▶ [Work order]: Check each line of the material below for the word "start". Say how many lines have it, and nothing else.
[[ Recorded data, beginning ]]
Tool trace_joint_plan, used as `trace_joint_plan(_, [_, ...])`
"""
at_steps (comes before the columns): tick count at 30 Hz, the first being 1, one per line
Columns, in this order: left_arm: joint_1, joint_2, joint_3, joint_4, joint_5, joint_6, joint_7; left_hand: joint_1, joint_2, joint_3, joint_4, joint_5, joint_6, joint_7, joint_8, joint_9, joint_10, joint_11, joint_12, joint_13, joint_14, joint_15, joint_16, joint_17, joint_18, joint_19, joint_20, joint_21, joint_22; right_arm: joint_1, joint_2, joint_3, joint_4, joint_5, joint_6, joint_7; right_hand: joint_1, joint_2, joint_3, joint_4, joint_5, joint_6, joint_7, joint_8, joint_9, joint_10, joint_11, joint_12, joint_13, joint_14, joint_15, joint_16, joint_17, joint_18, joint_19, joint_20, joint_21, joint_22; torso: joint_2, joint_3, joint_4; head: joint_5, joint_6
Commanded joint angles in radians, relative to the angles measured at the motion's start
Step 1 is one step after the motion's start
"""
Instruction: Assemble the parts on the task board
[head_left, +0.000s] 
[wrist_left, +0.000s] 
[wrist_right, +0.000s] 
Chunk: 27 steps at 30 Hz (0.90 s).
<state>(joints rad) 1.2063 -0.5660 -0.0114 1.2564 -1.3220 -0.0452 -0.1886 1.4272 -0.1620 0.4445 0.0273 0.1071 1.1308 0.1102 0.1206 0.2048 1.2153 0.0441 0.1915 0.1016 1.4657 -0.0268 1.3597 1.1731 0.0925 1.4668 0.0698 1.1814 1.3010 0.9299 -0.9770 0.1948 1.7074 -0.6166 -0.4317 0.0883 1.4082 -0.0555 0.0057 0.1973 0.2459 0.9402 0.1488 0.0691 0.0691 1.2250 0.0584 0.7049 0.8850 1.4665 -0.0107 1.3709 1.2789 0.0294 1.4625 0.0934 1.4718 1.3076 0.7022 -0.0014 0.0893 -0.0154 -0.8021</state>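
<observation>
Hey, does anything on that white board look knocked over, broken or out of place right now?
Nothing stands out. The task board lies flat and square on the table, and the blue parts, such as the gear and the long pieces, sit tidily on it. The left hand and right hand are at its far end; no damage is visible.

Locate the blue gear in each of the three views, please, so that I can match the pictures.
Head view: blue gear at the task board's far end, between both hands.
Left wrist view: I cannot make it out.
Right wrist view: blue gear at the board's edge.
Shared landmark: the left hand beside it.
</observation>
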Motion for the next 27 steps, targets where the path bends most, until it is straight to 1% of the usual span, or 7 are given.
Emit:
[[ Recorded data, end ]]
▶ [Your response]: 2